Exercise details => Reproduce exactly the line that includes "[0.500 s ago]" and all lines after it, ending with the last line of the data.
· · · · ·
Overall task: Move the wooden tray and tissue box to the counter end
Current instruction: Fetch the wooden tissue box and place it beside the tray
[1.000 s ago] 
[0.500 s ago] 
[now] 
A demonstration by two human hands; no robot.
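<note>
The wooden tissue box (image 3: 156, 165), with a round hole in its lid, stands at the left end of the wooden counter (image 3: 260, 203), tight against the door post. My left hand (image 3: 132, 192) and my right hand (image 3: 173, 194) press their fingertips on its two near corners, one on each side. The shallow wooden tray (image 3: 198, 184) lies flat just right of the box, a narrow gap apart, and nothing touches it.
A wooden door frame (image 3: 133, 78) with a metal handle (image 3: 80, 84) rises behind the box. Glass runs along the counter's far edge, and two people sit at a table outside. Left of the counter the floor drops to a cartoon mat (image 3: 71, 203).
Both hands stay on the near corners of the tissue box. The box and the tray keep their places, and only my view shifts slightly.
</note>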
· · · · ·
Answer space =>
[0.500 s ago] 
[now] 
A demonstration by two human hands; no robot.
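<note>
The wooden tissue box (image 3: 156, 165), with a round hole in its lid, stands at the left end of the wooden counter (image 3: 260, 203), tight against the door post. My left hand (image 3: 132, 192) and my right hand (image 3: 173, 194) press their fingertips on its two near corners, one on each side. The shallow wooden tray (image 3: 198, 184) lies flat just right of the box, a narrow gap apart, and nothing touches it.
A wooden door frame (image 3: 133, 78) with a metal handle (image 3: 80, 84) rises behind the box. Glass runs along the counter's far edge, and two people sit at a table outside. Left of the counter the floor drops to a cartoon mat (image 3: 71, 203).
Both hands stay on the near corners of the tissue box. The box and the tray keep their places, and only my view shifts slightly.
</note>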

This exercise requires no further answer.